YOUR GOAL: Which lines below contain the word "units"? Copy each one.

Collection entries:
--------------------
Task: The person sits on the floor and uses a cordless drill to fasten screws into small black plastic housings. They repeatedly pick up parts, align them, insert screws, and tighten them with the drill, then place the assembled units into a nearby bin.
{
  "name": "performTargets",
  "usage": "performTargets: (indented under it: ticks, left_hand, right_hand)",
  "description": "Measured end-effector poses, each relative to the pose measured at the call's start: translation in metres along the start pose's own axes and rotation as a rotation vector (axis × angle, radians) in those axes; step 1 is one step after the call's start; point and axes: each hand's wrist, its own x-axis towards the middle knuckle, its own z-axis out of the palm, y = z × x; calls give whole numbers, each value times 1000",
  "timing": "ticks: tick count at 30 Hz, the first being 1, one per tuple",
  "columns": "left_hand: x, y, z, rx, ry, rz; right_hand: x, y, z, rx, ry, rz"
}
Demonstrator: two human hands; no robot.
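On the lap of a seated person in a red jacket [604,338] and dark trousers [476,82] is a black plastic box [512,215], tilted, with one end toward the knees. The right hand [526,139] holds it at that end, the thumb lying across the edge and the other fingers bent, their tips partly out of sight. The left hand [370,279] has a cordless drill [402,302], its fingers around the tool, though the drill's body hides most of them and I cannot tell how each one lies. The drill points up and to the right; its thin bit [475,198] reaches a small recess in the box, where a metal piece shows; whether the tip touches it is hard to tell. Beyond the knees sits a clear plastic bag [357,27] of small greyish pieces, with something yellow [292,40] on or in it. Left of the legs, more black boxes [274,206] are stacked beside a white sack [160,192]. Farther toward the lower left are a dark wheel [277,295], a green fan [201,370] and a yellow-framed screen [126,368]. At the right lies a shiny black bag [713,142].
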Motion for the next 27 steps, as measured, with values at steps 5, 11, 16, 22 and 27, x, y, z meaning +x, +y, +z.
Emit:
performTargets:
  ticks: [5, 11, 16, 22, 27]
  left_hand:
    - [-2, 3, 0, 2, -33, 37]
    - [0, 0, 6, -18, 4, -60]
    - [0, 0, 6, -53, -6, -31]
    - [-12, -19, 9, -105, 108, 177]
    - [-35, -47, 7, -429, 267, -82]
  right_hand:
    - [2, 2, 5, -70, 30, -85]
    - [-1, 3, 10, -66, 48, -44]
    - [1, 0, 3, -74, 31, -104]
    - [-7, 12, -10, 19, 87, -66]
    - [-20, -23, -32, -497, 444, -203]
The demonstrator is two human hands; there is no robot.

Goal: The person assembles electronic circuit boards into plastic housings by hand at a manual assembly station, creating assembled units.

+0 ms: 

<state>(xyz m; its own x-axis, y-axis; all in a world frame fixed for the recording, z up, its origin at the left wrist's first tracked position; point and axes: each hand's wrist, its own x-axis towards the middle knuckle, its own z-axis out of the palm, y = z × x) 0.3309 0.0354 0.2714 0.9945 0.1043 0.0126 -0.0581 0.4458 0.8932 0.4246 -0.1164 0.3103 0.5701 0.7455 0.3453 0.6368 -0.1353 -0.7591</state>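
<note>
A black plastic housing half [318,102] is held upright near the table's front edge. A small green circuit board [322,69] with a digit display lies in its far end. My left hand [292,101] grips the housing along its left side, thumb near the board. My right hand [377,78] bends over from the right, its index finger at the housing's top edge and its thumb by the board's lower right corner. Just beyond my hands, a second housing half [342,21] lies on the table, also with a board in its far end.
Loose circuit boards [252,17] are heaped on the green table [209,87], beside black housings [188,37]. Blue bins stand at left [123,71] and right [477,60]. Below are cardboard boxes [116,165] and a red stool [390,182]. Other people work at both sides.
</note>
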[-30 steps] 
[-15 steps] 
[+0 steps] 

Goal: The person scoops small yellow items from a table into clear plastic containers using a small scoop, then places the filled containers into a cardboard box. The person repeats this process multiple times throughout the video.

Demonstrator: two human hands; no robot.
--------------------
PROBLEM SOLUTION:
Task: The person sits on the floor and uses a cordless drill to fasten screws into small black plastic housings. They repeatedly pick up parts, align them, insert screws, and tighten them with the drill, then place the assembled units into a nearby bin.
Goal: The person assembles electronic circuit boards into plastic housings by hand at a manual assembly station, creating assembled units.

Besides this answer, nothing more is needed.